Now, given their intense similarities; you’d think Femcels got support from incels as they’re both experiencing similar feelings of rejection. Absolutely not. The existence of Femcels is ignored by Incels due to a core belief of Incels that women can have sex even if they lower their standards. Their point remains: women can have sex simply because they’re women. As quoted by ELLE: “All women, many incels say, have the choice to be sexually active or not; so-called “femcels” are just being too picky. While most women would probably not identify as involuntarily celibate, many can relate to the frustrating expectation that they should prefer awful sex to no sex at all. And they might even recognize their worst dates in the observations of a PinkPill user named Feelinveryblue: “A woman can get sex if she has next to no standards, doesn’t care about whether or not she has an orgasm, and doesn’t mind being used as a human fleshlight.” Many femcels would say that sleeping with men who disrespect them or abuse them makes this “choice” akin to choosing between starving and eating poisoned food. “Being the person a man is willing to ejaculate into is like being a toilet. It can be a very dehumanizing experience,” says Giga, creator of ThePinkPill, a Femcel in her twenties. 

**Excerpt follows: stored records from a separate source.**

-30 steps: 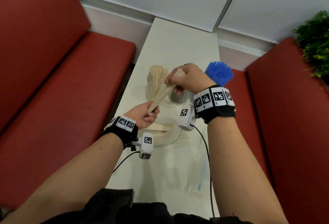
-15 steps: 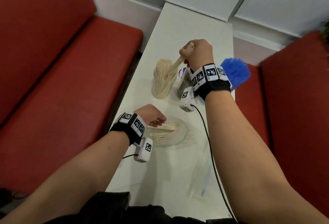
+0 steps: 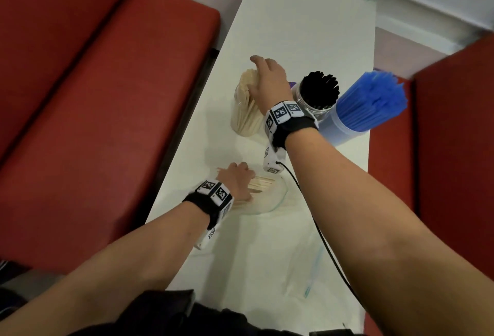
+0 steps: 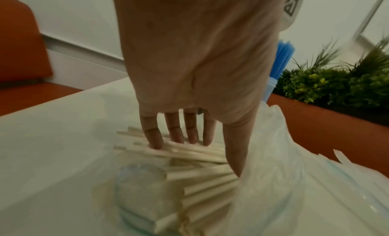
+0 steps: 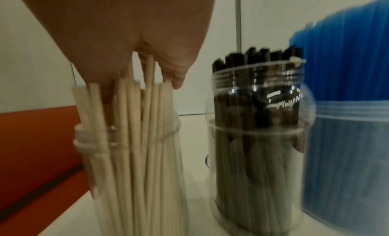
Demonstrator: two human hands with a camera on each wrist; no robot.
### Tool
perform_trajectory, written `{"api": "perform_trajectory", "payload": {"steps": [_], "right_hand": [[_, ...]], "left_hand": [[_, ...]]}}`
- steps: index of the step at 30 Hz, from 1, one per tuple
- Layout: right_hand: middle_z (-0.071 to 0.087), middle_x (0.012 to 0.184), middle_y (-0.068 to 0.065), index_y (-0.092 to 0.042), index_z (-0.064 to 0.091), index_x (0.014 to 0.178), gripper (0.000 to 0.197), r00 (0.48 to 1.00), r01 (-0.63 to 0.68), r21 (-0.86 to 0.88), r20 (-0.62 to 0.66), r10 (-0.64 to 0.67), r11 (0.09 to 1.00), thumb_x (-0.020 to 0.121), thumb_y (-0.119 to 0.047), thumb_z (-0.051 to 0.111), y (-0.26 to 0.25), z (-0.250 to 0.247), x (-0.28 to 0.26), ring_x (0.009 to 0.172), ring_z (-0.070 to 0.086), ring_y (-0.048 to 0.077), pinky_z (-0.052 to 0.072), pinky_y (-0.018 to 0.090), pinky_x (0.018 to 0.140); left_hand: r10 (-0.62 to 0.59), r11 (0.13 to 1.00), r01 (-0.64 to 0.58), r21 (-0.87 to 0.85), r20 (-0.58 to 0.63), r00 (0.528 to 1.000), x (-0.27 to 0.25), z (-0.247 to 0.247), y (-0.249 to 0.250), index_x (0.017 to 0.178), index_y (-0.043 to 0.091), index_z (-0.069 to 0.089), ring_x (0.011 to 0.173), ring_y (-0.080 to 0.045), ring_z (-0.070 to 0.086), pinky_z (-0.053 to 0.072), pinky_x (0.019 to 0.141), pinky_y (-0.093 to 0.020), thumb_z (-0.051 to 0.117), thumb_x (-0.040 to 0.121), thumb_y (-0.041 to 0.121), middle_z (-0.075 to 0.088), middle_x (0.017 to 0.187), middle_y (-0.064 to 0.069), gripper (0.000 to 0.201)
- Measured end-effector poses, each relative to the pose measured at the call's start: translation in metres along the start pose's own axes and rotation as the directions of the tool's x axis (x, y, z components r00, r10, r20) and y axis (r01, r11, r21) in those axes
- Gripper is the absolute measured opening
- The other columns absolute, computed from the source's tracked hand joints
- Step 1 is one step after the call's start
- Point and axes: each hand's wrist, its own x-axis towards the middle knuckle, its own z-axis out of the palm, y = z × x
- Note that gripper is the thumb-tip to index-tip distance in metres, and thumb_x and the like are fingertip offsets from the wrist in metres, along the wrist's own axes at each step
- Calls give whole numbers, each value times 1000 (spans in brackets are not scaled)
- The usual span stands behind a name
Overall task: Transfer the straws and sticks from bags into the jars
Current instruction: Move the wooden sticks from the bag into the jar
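**A:** What is on the left?

**B:** A red bench seat (image 3: 93,111) runs beside a narrow white table (image 3: 307,28). At the table's near left, the left hand (image 3: 235,178) reaches into a clear plastic bag (image 4: 273,181) lying flat. Its grip is spread, with straight fingers (image 4: 153,136) pressing down on loose wooden sticks (image 4: 200,178) that fan out of the bag's mouth.

**B:** And further along?

**A:** Beyond the bag, a clear jar (image 3: 240,121) stands upright, packed with pale wooden sticks (image 5: 134,139). The right hand (image 3: 267,81) rests on top of them, its grip loose and open, fingertips (image 5: 176,83) touching the stick ends; it pinches nothing that I can see.

**B:** What is to the right?

**A:** Just beside it stands a jar of black straws (image 3: 318,92), then, touching that, a jar of blue straws (image 3: 371,100) fanning outward. A second red seat (image 3: 454,148) lies past the table's right edge.
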Motion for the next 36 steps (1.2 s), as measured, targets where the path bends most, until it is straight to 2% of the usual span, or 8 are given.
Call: {"api": "perform_trajectory", "payload": {"steps": [10, 15, 19, 23, 25, 27, 29, 36], "right_hand": [[8, 169, 3, -19, 13, 161, 62, 996, 84, 72, -47, -80, 994, 105, -38, 32, 1, 26, 1, 156, -5, 27, -4, 51, 124], [3, 169, -1, -18, 2, 161, 72, 993, 115, -309, 30, -111, 944, 104, -59, 19, -7, 38, -3, 156, -7, 26, -4, 55, 123], [3, 169, 2, -16, 5, 161, 75, 996, 71, -191, 63, -60, 979, 104, -60, 24, -3, 25, -4, 155, -10, 30, -8, 55, 123], [40, 156, 10, -13, 38, 153, 48, 959, 157, 271, -272, -80, 950, 107, -27, 40, 7, 16, -43, 151, 25, 28, 19, 43, 124], [66, 123, 8, -13, 61, 131, 34, 934, 142, 459, -357, 36, 877, 101, -14, 45, 12, 22, -80, 118, 60, 22, 48, 41, 103], [70, 85, 1, -15, 70, 103, 25, 976, 14, 559, -189, 111, 829, 92, -7, 48, 15, 38, -118, 79, 67, 19, 57, 45, 76], [67, 74, 1, -17, 69, 91, 24, 987, -163, 554, 102, 127, 816, 88, -5, 48, 18, 60, -152, 71, 67, 22, 58, 45, 73], [68, 124, 13, -9, 65, 126, 38, 898, -218, 169, 421, 129, 961, 90, -1, 55, 24, 100, -210, 116, 61, 30, 44, 35, 103]], "left_hand": [[71, 983, -52, 174, -105, 992, 8, 22, -3, 142, 21, 45, 122, -31, 42, 42, 97, -42, 68, 87, 14, 41, 135, -7, 60], [79, 975, -50, 217, -122, 989, 9, 19, 0, 133, 17, 52, 121, -27, 48, 42, 96, -38, 63, 91, 14, 50, 133, -4, 43], [77, 971, -51, 235, -102, 992, 5, 14, 1, 124, 9, 57, 115, -29, 54, 44, 93, -37, 46, 100, 13, 56, 126, -10, 26], [66, 967, -31, 253, -131, 989, -2, 20, -1, 126, 6, 57, 115, -29, 54, 47, 93, -36, 42, 100, 5, 55, 127, -13, 30], [52, 957, -3, 290, -161, 986, -7, 24, -1, 131, 7, 51, 117, -29, 51, 47, 93, -36, 45, 101, 10, 49, 130, -11, 31], [28, 949, 28, 313, -173, 985, -10, 28, -1, 133, 8, 50, 119, -28, 50, 47, 97, -36, 48, 101, 16, 48, 132, -12, 34], [6, 952, 43, 302, -158, 987, -12, 32, -1, 132, 7, 52, 119, -28, 52, 47, 99, -35, 49, 100, 15, 51, 132, -13, 33], [-38, 976, 63, 207, -121, 992, -26, 25, 0, 125, 11, 63, 109, -29, 65, 54, 90, -38, 49, 100, 13, 66, 122, -11, 29]]}}
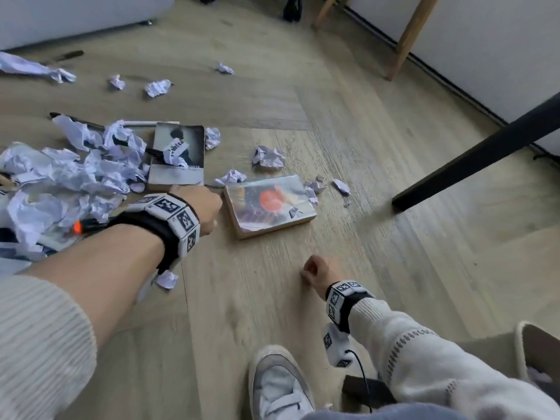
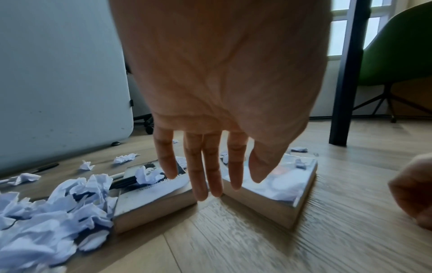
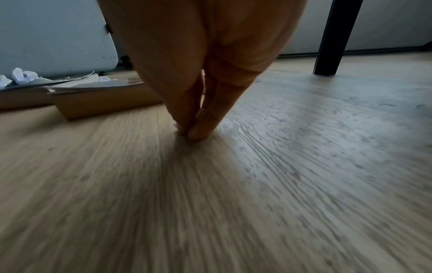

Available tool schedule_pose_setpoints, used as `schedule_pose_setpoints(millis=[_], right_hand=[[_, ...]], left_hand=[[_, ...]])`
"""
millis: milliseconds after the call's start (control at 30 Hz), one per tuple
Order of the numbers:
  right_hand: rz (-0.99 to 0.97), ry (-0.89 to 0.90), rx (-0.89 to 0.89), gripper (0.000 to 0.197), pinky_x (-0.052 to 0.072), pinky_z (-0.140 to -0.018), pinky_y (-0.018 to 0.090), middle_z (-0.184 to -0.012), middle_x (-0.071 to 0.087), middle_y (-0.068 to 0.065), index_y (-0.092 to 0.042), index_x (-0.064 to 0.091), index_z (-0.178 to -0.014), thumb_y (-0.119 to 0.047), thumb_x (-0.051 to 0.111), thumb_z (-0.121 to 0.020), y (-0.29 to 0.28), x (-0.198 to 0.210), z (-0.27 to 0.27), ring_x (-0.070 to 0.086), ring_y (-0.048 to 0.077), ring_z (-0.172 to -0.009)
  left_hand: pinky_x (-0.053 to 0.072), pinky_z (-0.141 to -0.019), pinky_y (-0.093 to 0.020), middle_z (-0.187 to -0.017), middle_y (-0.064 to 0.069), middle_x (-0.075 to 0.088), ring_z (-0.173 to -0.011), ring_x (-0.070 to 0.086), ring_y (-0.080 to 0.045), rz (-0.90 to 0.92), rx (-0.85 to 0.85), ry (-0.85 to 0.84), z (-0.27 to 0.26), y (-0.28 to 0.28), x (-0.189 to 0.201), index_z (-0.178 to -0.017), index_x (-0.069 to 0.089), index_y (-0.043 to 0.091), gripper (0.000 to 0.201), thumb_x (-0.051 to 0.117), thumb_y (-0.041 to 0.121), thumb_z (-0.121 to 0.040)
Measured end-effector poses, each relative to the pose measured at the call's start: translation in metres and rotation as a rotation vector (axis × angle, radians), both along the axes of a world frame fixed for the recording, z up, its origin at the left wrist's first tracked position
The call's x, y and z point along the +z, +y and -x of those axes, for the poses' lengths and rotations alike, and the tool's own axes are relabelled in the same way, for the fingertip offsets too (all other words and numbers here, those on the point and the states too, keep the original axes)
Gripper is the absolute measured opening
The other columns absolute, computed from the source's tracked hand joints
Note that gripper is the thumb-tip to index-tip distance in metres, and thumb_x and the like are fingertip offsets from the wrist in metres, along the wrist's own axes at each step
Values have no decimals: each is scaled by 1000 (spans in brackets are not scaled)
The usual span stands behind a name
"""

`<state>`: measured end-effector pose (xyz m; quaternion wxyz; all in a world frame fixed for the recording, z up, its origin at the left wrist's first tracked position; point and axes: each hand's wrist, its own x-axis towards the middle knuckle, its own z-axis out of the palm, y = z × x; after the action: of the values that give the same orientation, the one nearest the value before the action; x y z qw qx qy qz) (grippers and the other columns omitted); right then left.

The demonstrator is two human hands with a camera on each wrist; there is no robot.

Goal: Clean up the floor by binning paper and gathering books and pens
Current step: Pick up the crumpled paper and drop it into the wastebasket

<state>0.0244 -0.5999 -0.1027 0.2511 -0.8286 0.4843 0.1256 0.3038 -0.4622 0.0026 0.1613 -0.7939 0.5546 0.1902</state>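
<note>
Two books lie side by side on the wood floor: a black-and-white one (image 1: pixel 177 156) (image 2: pixel 151 195) and a glossy one with a red disc (image 1: pixel 269 204) (image 2: pixel 275 186). My left hand (image 1: pixel 209 207) (image 2: pixel 210 184) hangs open just above the gap between them, fingers straight and holding nothing. A heap of crumpled paper (image 1: pixel 66 177) (image 2: pixel 46 212) lies left of the books, with a black pen (image 1: pixel 91 125) and an orange-tipped pen (image 1: pixel 88 227) in it. My right hand (image 1: pixel 313 271) (image 3: pixel 189 133) is down at the bare floor, fingertips pinched on a tiny white paper scrap (image 3: pixel 175 126).
Loose paper balls (image 1: pixel 268 157) (image 1: pixel 157 87) dot the floor beyond the books. A black table leg (image 1: pixel 472 156) stands at the right, wooden legs (image 1: pixel 406 37) by the wall. A pale-rimmed bin (image 1: pixel 536 350) sits at the lower right, beside my shoe (image 1: pixel 278 383).
</note>
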Motion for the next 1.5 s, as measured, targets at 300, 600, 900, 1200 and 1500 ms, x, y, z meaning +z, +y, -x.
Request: schedule_pose_setpoints(millis=[300, 600, 900, 1200, 1500], right_hand=[[137, -376, -28, 13, 43, -56, 29, -71, 61, 7, -10, 56, -95, -5, 55, -83, -64, 34, -65, 56, 26, -64], [254, -209, 206, 23, 39, -76, 26, -109, 55, 4, -12, 64, -106, -27, 58, -89, -81, 20, -115, 56, 23, -96], [336, -595, 319, 12, 47, -60, 28, -85, 56, 6, -7, 67, -83, -11, 56, -85, -85, -11, -86, 55, 21, -72], [334, -627, 89, 5, 51, -65, 32, -85, 59, 3, -5, 67, -78, -1, 68, -81, -133, -5, -91, 56, 17, -70], [499, -208, 223, 53, 43, -97, 42, -145, 34, 13, -33, 32, -145, -50, 37, -94, -167, -29, -78, 40, 31, -126]], left_hand=[[50, -83, -37, -110, -11, 63, -103, 61, -31, -6, 137, 71, -15, -51, 11, -102, 61, 15, 20, 51, 24, -87], [47, -82, -42, -116, -12, 52, -105, 58, -33, 79, 198, 75, -29, -95, -6, -117, 51, 11, 25, 49, 11, -92], [43, -73, -37, -104, -7, 36, -93, 48, -30, 53, 128, 128, -49, -126, -68, -129, 48, 29, 46, 45, 3, -91], [45, -76, -34, -98, -13, 50, -92, 56, -29, 274, 225, 75, -59, -142, -77, -101, 58, 5, 19, 46, -3, -89], [44, -79, -35, -118, -14, 40, -99, 51, -30, 441, 505, 242, -28, -214, -66, -118, 48, 5, 34, 57, 15, -86]])
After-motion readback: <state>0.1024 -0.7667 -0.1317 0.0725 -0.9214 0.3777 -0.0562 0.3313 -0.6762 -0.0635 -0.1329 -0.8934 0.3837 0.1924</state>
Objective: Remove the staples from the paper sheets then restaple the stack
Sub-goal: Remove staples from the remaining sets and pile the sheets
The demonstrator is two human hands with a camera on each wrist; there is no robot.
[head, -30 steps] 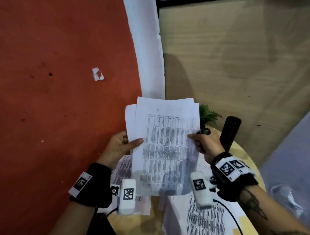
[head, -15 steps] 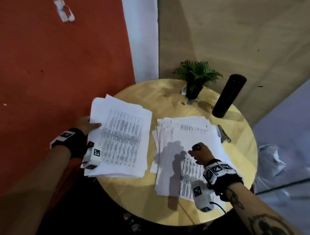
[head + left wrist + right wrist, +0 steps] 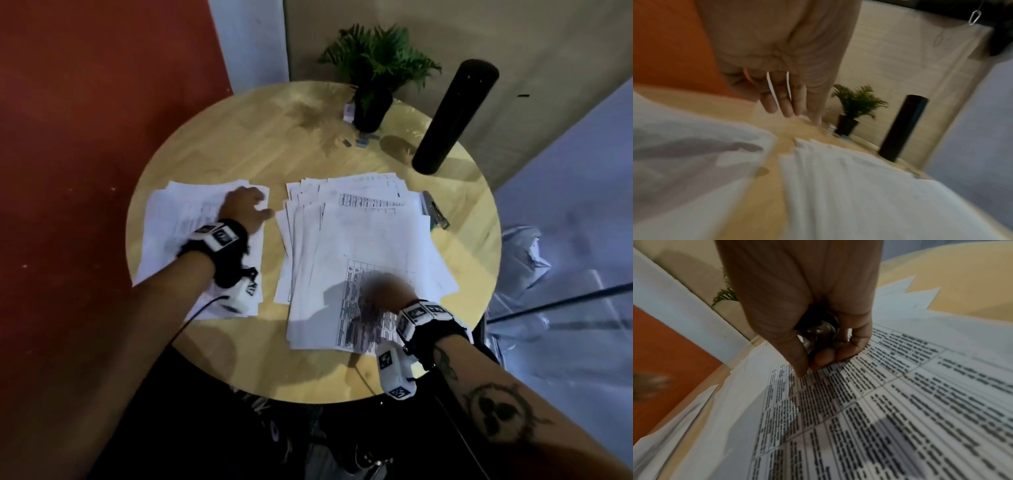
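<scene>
Lying flat on the round wooden surface are two lots of paper: a smaller stack at the left and a fanned spread of sheets at the centre and right. The left hand is held over the far right corner of the left stack, its fingers nearly straight and loosely together, with nothing held. The right hand, blurred in the head view, is seen over the near part of the fanned sheets. From the right wrist view its fingers are curled round a small dark and shiny object, whose kind cannot be told, and the fingertips are close to the top sheet or touching it. Tables of printed rows are seen on the sheets, but no word can be read. Square black-and-white coded markers are carried on both wristbands. A slim metal tool is partly tucked beside the right edge of the sheets. A potted fern and a tall black cylinder stand at the far side of the surface, with a few small bits lying near the pot.
</scene>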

“They argue that they are invisible due to their abnormal appearance and that our beauty-centric, misogynistic culture prevents them from being accepted,” Lizzie Cernik of The Guardian explained. At the end of the day “True femcels” according to the Atlantic, “see two main options for themselves.” Let’s see, it is believed that  “They either renounce love and society altogether to simply “lie down and rot,” or they begin a path to ascension through rigorous self-improvement and, at times, modifications to their own bodies.” In the age of filters, beauty modification, and raging body dysmorphia; Instagram is a forerunner, the mascot even, for unrealistic beauty standards. 


I’ll draw the curtains on this topic with a question from Former Femcel, Amanda, who stated: It’s easy to feel like an outsider, and it’s also easy to feel like you’ve been lied to: If traditional beauty standards (which are arbitrary as they vary greatly both from one culture to another and constantly over time)  don’t matter, then why are they still celebrated all the time?”